Your answer must be the full set of records, repeated exactly.
Data Block Start
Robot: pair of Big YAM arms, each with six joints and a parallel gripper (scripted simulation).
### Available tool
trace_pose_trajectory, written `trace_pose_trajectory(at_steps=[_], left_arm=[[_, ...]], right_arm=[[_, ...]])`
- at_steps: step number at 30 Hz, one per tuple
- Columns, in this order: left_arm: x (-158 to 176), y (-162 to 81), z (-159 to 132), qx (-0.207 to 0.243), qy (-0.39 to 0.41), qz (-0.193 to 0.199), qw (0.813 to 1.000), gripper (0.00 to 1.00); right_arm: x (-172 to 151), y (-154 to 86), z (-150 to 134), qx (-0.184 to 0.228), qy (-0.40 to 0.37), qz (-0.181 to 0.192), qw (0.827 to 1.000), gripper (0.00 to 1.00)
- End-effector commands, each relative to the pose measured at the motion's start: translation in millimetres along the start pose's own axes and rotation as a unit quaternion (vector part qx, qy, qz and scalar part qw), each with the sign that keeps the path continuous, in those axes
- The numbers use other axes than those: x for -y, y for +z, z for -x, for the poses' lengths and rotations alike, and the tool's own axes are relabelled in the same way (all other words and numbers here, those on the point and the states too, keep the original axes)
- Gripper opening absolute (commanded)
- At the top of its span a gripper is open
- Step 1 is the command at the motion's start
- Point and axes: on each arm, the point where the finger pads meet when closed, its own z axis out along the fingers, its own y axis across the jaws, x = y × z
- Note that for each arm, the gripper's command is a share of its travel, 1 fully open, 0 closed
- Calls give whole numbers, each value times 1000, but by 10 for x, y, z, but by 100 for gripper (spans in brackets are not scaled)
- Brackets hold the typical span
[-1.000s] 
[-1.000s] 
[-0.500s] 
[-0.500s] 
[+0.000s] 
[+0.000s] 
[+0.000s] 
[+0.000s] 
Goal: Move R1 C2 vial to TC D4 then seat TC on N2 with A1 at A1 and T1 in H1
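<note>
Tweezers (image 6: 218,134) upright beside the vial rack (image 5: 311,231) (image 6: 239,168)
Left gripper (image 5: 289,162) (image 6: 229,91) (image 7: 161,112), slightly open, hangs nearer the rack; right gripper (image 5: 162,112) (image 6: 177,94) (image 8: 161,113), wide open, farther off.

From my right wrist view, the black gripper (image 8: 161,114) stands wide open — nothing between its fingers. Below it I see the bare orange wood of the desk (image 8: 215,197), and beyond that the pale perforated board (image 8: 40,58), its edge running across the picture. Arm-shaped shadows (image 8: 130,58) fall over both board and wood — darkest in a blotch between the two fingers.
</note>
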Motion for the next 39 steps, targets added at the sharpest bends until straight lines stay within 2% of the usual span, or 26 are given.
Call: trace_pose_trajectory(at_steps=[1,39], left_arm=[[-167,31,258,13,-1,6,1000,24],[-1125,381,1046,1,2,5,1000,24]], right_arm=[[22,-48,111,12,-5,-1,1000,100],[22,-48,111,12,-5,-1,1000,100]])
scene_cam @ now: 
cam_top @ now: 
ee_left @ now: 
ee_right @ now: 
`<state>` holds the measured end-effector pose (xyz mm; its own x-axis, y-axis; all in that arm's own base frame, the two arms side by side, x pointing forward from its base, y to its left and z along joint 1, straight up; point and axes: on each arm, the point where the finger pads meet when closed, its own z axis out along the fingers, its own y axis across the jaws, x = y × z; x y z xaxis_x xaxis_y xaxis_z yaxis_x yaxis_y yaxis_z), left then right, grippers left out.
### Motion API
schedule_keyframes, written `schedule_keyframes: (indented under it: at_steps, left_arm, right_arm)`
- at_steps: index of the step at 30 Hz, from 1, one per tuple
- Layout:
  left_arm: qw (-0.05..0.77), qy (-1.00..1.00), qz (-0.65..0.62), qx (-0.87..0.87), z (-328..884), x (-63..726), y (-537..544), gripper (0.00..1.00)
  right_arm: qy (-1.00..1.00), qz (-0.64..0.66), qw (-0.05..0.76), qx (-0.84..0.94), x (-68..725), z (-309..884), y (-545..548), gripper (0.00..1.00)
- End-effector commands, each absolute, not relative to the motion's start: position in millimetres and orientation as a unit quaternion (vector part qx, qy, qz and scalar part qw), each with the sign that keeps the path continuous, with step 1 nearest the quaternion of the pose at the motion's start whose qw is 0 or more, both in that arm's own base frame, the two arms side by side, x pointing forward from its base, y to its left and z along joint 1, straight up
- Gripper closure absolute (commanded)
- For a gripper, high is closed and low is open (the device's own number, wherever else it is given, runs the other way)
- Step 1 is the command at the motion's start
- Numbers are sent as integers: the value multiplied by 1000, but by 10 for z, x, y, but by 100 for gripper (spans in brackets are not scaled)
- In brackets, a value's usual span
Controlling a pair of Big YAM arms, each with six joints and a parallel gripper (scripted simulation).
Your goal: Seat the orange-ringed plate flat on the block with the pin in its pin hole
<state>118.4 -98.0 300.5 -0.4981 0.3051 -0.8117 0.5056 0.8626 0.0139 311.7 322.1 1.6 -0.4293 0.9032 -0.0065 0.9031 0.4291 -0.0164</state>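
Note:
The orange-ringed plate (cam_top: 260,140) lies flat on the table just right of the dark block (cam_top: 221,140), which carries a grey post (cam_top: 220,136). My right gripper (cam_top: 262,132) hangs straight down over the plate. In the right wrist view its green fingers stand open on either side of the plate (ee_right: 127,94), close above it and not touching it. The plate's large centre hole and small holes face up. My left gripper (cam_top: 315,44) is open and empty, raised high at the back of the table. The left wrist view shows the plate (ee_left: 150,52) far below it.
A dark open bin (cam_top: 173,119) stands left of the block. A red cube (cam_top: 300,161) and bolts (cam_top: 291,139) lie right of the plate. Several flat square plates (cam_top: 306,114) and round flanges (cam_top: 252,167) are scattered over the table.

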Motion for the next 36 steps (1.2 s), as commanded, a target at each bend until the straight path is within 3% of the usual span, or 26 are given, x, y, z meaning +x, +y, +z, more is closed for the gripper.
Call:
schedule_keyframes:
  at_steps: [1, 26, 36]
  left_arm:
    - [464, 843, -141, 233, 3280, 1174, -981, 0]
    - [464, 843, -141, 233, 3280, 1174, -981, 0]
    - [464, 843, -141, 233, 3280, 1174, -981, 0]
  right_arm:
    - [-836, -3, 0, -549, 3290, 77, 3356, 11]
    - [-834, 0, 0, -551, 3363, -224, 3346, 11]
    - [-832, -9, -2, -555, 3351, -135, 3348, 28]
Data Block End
## Solution below
Robot: pair of Big YAM arms, each with six joints and a parallel gripper (scripted simulation).
### Available tool
trace_pose_trajectory, written `trace_pose_trajectory(at_steps=[_], left_arm=[[_, ...]], right_arm=[[_, ...]])`
- at_steps: step number at 30 Hz, one per tuple
- Columns, in this order: left_arm: x (-158 to 176), y (-162 to 81), z (-159 to 132), qx (-0.207 to 0.243), qy (-0.39 to 0.41), qz (-0.193 to 0.199), qw (0.813 to 1.000), gripper (0.00 to 1.00); right_arm: x (-172 to 151), y (-154 to 86), z (-150 to 134), qx (-0.184 to 0.228), qy (-0.40 to 0.37), qz (-0.181 to 0.192), qw (0.827 to 1.000), gripper (0.00 to 1.00)
- End-effector commands, each relative to the pose measured at the motion's start: translation in millimetres along the start pose's own axes and rotation as a unit quaternion (vector part qx, qy, qz and scalar part qw), each with the sign that keeps the path continuous, in those axes
- The numbers use other axes than those: x for -y, y for +z, z for -x, for the poses' lengths and rotations alike, and the tool's own axes are relabelled in the same way (all other words and numbers here, those on the point and the states too, keep the original axes)
- Gripper opening absolute (commanded)
- At the top of its span a gripper is open
- Step 1 is the command at the motion's start
- Point and axes: on each arm, the point where the finger pads meet when closed, its own z axis out along the fingers, its own y axis across the jaws, x = y × z
- Note that for each arm, the gripper's command is a share of its travel, 1 fully open, 0 closed
- Calls give whole numbers, each value times 1000, but by 10 for x, y, z, but by 100 for gripper (spans in brackets are not scaled)
- Brackets hold the typical span
[-1.000s] 
[-1.000s] 
[-0.500s] 
[-0.500s] 
[+0.000s] 
[+0.000s] 
[+0.000s] 
[+0.000s] 
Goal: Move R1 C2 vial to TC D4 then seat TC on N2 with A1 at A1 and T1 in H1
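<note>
Tweezers (image 6: 218,134) upright beside the vial rack (image 5: 311,231) (image 6: 239,168)
Left gripper (image 5: 289,162) (image 6: 229,91) (image 7: 161,112), slightly open, hangs nearer the rack; right gripper (image 5: 162,112) (image 6: 177,94) (image 8: 161,113), wide open, farther off.

From my right wrist view, the black gripper (image 8: 161,114) stands wide open — nothing between its fingers. Below it I see the bare orange wood of the desk (image 8: 215,197), and beyond that the pale perforated board (image 8: 40,58), its edge running across the picture. Arm-shaped shadows (image 8: 130,58) fall over both board and wood — darkest in a blotch between the two fingers.
</note>
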Motion for the next 39 steps, targets added at the sharpest bends until straight lines stay within 2% of the usual span, or 26 are given.
Call: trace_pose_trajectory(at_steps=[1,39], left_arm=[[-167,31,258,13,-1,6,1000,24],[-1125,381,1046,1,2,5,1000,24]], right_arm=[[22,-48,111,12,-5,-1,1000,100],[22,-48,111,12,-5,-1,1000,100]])
scene_cam @ now: 
cam_top @ now: 
ee_left @ now: 
ee_right @ now: 
`<state>` holds the measured end-effector pose (xyz mm; its own x-axis, y-axis; all in that arm's own base frame, the two arms side by side, x pointing forward from its base, y to its left and z along joint 1, straight up; point and axes: on each arm, the point where the finger pads meet when closed, its own z axis out along the fingers, its own y axis across the jaws, x = y × z; x y z xaxis_x xaxis_y xaxis_z yaxis_x yaxis_y yaxis_z), left then right, grippers left out.
### Motion API
schedule_keyframes, written `schedule_keyframes: (indented under it: at_steps, left_arm, right_arm)`
- at_steps: index of the step at 30 Hz, from 1, one per tuple
- Layout:
  left_arm: qw (-0.05..0.77), qy (-1.00..1.00), qz (-0.65..0.62), qx (-0.87..0.87), z (-328..884), x (-63..726), y (-537..544), gripper (0.00..1.00)
  right_arm: qy (-1.00..1.00), qz (-0.64..0.66), qw (-0.05..0.76), qx (-0.84..0.94), x (-68..725), z (-309..884), y (-545..548), gripper (0.00..1.00)
- End-effector commands, each absolute, not relative to the motion's start: position in millimetres and orientation as a unit quaternion (vector part qx, qy, qz and scalar part qw), each with the sign that keeps the path continuous, with step 1 nearest the quaternion of the pose at the motion's start whose qw is 0 or more, both in that arm's own base frame, the two arms side by side, x pointing forward from its base, y to its left and z along joint 1, straight up
- Gripper closure absolute (commanded)
- For a gripper, high is closed and low is open (the device's own number, wherever else it is given, runs the other way)
- Step 1 is the command at the motion's start
- Numbers are sent as integers: the value multiplied by 1000, but by 10 for z, x, y, but by 100 for gripper (spans in brackets are not scaled)
- In brackets, a value's usual span
Controlling a pair of Big YAM arms, each with six joints and a parallel gripper (scripted simulation).
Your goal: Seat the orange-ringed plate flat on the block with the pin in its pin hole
<state>118.4 -98.0 300.5 -0.4981 0.3051 -0.8117 0.5056 0.8626 0.0139 311.7 322.1 1.6 -0.4293 0.9032 -0.0065 0.9031 0.4291 -0.0164</state>
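Note:
The orange-ringed plate (cam_top: 260,140) lies flat on the table just right of the dark block (cam_top: 221,140), which carries a grey post (cam_top: 220,136). My right gripper (cam_top: 262,132) hangs straight down over the plate. In the right wrist view its green fingers stand open on either side of the plate (ee_right: 127,94), close above it and not touching it. The plate's large centre hole and small holes face up. My left gripper (cam_top: 315,44) is open and empty, raised high at the back of the table. The left wrist view shows the plate (ee_left: 150,52) far below it.
A dark open bin (cam_top: 173,119) stands left of the block. A red cube (cam_top: 300,161) and bolts (cam_top: 291,139) lie right of the plate. Several flat square plates (cam_top: 306,114) and round flanges (cam_top: 252,167) are scattered over the table.
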
Motion for the next 36 steps (1.2 s), as commanded, a target at each bend until the straight path is within 3% of the usual span, or 26 are given, x, y, z meaning +x, +y, +z, more is closed for the gripper.
Call:
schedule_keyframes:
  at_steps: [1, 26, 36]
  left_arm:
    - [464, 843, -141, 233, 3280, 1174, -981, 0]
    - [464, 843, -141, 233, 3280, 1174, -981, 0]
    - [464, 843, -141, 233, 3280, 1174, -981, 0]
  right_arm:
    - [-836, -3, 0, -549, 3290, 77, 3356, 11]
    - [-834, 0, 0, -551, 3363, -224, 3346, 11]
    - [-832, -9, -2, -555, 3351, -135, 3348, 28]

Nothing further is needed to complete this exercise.